Obtaining a planning permission should not be viewed as the end of your involvement with the Planning Department. Rather this should be viewed as a further step in the ongoing development process.
Conditions are often imposed to regulate certain aspects of an approved scheme and are an essential element in the process. They can be applied to the grant of planning permission as well as other permissions such as Advertisement Consent, Listed Building Consent and Conservation Area Consent in order to limit and control the way in which they are implemented.
What conditions need to be discharged?
Once your application has been approved you will need to check your permission and identify which conditions require you to submit further details or information and when these have to be complied with. Some conditions must be complied with before a development is started, some regulate how the work is undertaken, whilst certain conditions regulate how the completed development is to be used or control possible changes in the future.
You may need to consult with your agent and/or the Planning Department to advise you on what action you need to take to ensure you comply with those conditions.

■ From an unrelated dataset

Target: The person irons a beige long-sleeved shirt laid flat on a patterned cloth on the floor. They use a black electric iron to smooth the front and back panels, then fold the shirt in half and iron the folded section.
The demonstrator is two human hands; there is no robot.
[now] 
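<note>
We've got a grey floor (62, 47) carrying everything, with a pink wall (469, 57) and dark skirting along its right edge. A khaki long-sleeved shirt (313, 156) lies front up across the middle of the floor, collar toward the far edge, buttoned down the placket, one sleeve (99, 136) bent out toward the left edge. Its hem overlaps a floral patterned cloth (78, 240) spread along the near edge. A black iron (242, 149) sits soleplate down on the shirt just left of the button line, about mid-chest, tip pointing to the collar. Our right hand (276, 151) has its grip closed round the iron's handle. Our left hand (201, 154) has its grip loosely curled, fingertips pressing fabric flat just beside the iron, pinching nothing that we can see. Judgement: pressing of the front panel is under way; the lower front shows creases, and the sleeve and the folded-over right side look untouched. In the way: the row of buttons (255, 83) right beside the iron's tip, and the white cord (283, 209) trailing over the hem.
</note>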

The first condition on a decision notice usually limits the length of time that a permission is valid for. This is normally a period of 3 years during which if development is not commenced, the permission will lapse.
Before starting work you must comply (that is provide the Council with the information required and gain written approval) with all conditions that specify 'prior to commencement details are to be submitted...’ or are similarly worded. These can also be known as "pre-commencement conditions" or “pre-conditions”. These usually relate to the specific details of materials to be used, landscaping plans, archaeological recordings, historic environment recording amongst other things. These are the types of conditions that must formally be discharged.

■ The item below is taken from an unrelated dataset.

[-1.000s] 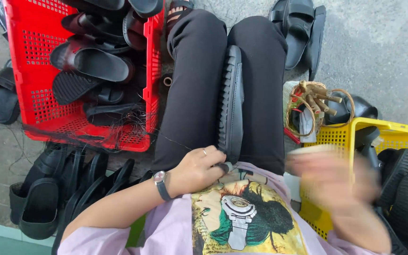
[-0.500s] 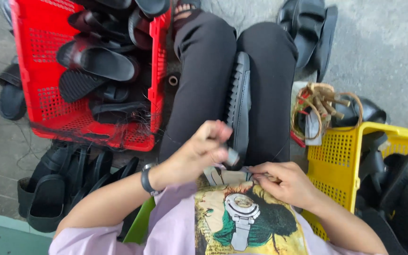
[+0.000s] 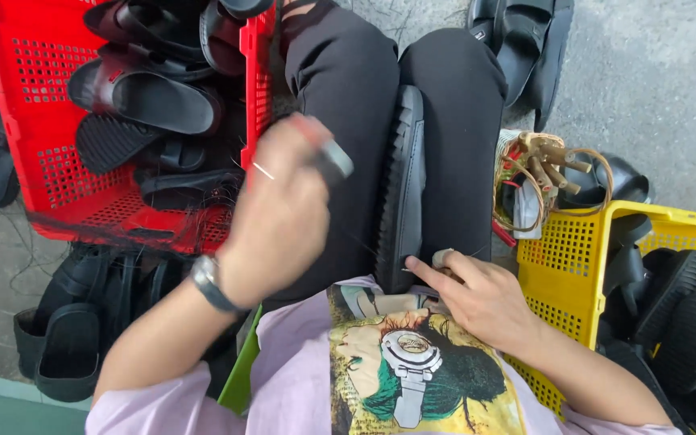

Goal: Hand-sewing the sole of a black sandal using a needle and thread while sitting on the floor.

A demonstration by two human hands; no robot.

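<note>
Black rubber slipper (image 3: pixel 403 185) on edge, wedged between the thighs so it stays put. Right hand (image 3: pixel 477 294) pins its near end at 6 o'clock, fingers loosely curled. Left hand (image 3: pixel 279 213) raised at 9 o'clock, pinching a small grey tool (image 3: pixel 334 159).

Soft, even daylight, no hard shadows or glare; left hand (image 3: pixel 279 213) motion-blurred above red crate (image 3: pixel 22 105), rest sharp.
</note>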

How do I make a request to discharge a condition?
In order to discharge conditions you will need to submit an application to the Local Planning Authority along with the payment of a statutory fee. Applications can be made in writing by letter, on the standard paper form (below) or through the Planning Portal’s online application system. You should ensure that the information submitted is comprehensive and meets the condition requirement and the submitted information clearly identifies the condition number it relates to.
When will I find out if my conditions have been discharged?

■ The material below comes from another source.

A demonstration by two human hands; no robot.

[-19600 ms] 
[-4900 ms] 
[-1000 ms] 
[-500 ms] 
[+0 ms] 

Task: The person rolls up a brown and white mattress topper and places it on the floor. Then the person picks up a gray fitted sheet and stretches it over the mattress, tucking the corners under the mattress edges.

Provided that the application is validly made it should be determined by the Local Planning Authority within 8 weeks. If you commence the development without having received written approval, you do so at your own risk and it could result in enforcement action. If a response is not received within 12 weeks, the fee can be refunded. If any part of an application is refused, subsequent applications will be subject to a further application fee.
If I have more than one condition to discharge, will I have to pay a fee for each condition?
You can apply to discharge more than one condition at a time as long as you make it clear in your application which conditions you are applying for to be discharged. A fee is payable for each discharge of condition application. Therefore, if you put all the conditions that need to be discharged in one application, only one fee is payable. However, if you choose to apply to discharge the conditions at different times then you must pay for each application. This procedure must be followed for both Listed Building and Conservation Area Consents however there is no fee for these applications.
Each requests for confirmation that one or more planning conditions have been complied with are as follows (VAT is not payable on fees set by central government):
- Householder permissions - £34 per application
- Other permissions - £116 per application
What happens if I do not discharge my conditions?
Do not leave the discharge of conditions until the last moment. Allow adequate time for the Council to respond to your request to discharge conditions, as the Council may need to consult third parties or seek specialist advice.
Failure to discharge conditions at the correct time can invalidate a planning permission rendering the site without the benefit of consent.
Special care should be taken when dealing with a Listed Building as any works outside the consent or conditions are not just unauthorised but criminal for which you, your builder and your agent can be prosecuted.